▶ Your task: Print, exactly as they appear in the listing below, the lines from the line with "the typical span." to the line with "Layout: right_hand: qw", with both end lines kept.
================
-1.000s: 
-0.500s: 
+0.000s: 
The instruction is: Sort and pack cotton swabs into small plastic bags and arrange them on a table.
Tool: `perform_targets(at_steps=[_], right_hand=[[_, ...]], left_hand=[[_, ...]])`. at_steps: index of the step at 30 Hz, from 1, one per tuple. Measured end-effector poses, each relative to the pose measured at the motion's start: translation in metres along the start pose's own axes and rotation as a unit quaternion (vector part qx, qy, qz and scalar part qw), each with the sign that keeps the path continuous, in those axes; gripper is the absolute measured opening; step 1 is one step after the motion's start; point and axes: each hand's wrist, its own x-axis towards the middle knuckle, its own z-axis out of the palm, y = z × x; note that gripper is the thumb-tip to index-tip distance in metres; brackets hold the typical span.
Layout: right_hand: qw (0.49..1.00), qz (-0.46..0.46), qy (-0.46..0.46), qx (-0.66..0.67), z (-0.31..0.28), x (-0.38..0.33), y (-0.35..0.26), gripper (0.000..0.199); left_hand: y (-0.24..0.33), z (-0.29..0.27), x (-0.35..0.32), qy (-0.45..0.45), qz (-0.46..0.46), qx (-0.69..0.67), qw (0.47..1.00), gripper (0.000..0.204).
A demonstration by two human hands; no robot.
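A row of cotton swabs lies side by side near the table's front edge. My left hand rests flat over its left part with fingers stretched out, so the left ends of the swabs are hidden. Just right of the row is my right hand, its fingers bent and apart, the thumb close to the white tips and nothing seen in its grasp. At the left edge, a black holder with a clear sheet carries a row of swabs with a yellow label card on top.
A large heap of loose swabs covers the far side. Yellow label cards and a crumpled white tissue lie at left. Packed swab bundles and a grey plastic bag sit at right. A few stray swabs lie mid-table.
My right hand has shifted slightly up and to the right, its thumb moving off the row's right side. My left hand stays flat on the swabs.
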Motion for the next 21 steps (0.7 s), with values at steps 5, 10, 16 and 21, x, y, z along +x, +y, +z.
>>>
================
▶ Written response:
Tool: `perform_targets(at_steps=[_], right_hand=[[_, ...]], left_hand=[[_, ...]])`. at_steps: index of the step at 30 Hz, from 1, one per tuple. Measured end-effector poses, each relative to the pose measured at the motion's start: translation in metres along the start pose's own axes and rotation as a unit quaternion (vector part qx, qy, qz and scalar part qw), each with the sign that keeps the path continuous, in those axes; gripper is the absolute measured opening; step 1 is one step after the motion's start; point and axes: each hand's wrist, its own x-axis towards the middle knuckle, its own z-axis out of the palm, y = z × x; note that gripper is the thumb-tip to index-tip distance in metres; brackets hold the typical span.
Layout: right_hand: qw (0.49..1.00), qz (-0.46..0.46), qy (-0.46..0.46), qx (-0.66..0.67), z (-0.31..0.28), x (-0.38..0.33), y (-0.35..0.26), gripper (0.000..0.199); left_hand: y (-0.24..0.33), z (-0.29..0.27), x (-0.35..0.32), qy (-0.45..0.45), qz (-0.46..0.46), qx (-0.69..0.67), qw (0.47..1.00), gripper (0.000..0.204).

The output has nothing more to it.